● **What you will do**: Report the count, and only the count, of lines in the records that include the word "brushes".

────────

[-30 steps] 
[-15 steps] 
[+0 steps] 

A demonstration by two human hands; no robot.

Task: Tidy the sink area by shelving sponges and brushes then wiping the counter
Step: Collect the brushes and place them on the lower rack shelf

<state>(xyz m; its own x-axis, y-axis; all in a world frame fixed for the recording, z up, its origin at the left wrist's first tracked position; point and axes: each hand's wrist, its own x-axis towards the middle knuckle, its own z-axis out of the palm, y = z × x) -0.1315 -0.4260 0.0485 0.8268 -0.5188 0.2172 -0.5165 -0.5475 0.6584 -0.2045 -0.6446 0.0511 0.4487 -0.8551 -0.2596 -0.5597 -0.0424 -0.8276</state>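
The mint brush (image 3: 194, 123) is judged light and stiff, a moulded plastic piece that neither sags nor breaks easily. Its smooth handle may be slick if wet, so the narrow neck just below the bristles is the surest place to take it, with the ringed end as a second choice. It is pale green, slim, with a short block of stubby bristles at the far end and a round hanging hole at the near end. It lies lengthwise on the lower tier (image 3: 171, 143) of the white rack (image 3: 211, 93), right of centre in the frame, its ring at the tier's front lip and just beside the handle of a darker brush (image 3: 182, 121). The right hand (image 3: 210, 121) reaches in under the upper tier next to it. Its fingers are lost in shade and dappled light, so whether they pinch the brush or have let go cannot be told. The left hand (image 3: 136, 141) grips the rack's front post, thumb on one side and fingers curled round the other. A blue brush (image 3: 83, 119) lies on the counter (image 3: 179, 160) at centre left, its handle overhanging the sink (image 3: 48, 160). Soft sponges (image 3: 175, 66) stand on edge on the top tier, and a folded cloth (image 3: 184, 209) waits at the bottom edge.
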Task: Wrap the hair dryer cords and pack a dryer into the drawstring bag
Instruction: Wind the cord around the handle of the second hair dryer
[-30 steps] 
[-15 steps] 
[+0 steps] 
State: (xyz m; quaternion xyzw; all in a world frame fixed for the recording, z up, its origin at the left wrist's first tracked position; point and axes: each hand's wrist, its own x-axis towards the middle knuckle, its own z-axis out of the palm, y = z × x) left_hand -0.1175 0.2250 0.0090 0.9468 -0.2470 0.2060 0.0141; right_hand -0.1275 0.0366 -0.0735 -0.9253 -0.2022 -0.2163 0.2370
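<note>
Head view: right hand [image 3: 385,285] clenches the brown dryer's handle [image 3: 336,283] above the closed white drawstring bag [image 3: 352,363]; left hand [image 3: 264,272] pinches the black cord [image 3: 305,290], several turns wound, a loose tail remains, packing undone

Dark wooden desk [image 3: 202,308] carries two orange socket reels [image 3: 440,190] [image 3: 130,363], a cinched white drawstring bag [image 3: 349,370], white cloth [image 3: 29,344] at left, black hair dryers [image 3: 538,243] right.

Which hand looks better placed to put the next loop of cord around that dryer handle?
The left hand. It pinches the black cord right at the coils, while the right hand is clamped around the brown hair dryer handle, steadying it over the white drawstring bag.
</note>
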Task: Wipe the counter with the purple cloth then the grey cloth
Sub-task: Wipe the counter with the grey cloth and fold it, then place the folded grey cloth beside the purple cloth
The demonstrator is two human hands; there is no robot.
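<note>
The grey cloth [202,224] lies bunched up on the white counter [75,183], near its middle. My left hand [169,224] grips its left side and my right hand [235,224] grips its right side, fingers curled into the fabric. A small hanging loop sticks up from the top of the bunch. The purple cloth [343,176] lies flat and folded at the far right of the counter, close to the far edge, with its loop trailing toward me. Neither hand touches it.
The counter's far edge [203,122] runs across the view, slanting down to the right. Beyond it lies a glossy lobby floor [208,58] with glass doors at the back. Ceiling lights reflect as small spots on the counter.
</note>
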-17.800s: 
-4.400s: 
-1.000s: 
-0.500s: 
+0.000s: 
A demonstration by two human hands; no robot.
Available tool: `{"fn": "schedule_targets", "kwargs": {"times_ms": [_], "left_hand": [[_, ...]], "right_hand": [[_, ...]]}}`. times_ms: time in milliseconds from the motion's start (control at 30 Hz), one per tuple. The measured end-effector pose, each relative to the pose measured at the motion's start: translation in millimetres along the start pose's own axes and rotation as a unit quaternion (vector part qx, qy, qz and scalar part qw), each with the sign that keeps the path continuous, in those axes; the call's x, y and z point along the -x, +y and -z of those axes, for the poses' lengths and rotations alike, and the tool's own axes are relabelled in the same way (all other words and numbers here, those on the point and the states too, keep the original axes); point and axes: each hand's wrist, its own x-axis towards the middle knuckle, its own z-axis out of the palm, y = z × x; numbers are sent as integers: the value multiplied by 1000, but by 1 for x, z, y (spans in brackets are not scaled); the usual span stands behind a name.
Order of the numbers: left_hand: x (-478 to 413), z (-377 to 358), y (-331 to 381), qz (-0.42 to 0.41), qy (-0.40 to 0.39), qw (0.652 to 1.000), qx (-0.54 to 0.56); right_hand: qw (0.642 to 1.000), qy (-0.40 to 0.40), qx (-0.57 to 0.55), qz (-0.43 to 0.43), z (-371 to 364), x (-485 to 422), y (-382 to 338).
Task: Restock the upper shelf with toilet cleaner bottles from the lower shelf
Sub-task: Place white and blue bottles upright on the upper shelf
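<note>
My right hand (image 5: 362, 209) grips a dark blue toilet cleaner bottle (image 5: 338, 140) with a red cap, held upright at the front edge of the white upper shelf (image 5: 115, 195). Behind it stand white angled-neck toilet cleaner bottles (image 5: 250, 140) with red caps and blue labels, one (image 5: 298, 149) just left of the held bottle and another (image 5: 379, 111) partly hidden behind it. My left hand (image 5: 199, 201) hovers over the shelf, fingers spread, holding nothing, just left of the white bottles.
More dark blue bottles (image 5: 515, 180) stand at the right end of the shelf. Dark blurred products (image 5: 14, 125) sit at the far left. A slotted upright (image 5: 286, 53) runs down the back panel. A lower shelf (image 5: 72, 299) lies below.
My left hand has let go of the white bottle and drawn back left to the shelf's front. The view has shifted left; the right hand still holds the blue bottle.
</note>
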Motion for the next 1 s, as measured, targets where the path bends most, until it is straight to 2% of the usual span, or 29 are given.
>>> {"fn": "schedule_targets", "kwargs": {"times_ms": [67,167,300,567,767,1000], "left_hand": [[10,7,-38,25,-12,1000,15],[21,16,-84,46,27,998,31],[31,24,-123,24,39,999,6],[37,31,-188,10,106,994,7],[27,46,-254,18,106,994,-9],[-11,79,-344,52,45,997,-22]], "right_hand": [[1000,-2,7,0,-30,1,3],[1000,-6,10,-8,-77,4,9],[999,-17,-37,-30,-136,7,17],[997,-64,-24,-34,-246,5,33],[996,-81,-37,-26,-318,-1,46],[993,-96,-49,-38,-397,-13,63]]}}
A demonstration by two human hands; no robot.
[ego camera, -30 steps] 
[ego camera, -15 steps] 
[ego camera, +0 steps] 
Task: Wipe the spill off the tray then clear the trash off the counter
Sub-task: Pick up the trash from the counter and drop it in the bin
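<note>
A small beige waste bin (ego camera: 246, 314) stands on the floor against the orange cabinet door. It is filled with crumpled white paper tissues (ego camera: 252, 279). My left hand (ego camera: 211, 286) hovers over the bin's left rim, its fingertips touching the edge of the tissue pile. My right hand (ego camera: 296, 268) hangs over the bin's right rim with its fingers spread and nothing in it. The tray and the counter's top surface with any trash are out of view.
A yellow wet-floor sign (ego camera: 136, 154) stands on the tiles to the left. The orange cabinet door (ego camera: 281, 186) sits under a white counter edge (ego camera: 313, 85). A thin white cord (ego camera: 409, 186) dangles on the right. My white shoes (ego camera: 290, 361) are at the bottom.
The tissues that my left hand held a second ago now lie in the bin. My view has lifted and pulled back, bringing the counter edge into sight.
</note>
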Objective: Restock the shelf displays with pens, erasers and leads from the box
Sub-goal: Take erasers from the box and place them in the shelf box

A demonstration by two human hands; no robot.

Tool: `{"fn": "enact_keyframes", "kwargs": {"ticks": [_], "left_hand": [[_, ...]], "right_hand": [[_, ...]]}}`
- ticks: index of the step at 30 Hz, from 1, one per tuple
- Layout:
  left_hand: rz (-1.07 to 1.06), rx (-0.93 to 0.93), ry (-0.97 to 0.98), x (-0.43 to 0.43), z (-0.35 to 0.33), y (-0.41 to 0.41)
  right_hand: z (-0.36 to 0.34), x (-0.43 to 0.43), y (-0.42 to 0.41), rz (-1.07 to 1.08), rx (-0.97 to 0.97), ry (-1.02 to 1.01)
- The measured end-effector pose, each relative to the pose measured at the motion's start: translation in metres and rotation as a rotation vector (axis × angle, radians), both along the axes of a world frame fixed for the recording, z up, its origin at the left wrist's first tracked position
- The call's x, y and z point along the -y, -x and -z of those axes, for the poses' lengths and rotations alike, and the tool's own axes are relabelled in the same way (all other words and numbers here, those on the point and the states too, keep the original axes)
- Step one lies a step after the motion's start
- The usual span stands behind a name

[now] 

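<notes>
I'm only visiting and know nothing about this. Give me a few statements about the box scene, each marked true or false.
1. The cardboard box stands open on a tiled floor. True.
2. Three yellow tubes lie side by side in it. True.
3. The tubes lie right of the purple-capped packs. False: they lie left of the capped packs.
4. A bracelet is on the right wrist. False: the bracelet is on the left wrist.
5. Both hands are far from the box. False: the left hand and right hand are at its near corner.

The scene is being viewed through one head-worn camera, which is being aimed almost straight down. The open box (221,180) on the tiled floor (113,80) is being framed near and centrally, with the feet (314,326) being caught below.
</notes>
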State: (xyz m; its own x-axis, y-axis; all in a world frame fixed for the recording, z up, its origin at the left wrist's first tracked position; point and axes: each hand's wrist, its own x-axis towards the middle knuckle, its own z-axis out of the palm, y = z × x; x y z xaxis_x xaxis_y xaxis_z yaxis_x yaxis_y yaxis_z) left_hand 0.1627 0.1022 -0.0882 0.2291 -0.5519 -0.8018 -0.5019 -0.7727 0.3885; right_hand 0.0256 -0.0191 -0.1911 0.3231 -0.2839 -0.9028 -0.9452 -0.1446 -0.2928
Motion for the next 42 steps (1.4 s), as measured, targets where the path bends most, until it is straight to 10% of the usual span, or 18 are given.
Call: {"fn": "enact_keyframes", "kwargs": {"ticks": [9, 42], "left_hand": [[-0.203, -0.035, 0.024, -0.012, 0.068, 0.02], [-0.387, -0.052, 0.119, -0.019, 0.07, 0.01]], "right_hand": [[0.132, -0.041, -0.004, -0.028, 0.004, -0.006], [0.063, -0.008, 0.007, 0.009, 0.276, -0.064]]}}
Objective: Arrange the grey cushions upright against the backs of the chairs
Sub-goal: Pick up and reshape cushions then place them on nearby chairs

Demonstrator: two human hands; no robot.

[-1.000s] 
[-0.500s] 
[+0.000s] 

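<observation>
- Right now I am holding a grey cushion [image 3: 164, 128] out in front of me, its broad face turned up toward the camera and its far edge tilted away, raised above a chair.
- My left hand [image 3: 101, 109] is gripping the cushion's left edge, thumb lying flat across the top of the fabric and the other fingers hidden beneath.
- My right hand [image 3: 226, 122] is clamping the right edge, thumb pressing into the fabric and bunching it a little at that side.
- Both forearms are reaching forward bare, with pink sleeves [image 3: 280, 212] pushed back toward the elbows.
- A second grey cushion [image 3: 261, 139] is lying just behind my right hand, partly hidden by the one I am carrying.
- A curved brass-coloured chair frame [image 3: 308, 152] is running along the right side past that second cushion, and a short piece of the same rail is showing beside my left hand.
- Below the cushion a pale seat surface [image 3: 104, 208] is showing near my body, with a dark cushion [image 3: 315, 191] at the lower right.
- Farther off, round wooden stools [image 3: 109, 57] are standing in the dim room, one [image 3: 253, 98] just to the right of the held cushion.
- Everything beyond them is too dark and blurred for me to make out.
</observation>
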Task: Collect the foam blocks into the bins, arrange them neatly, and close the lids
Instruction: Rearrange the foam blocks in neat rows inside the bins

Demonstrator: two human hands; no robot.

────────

● **Written reply**: 2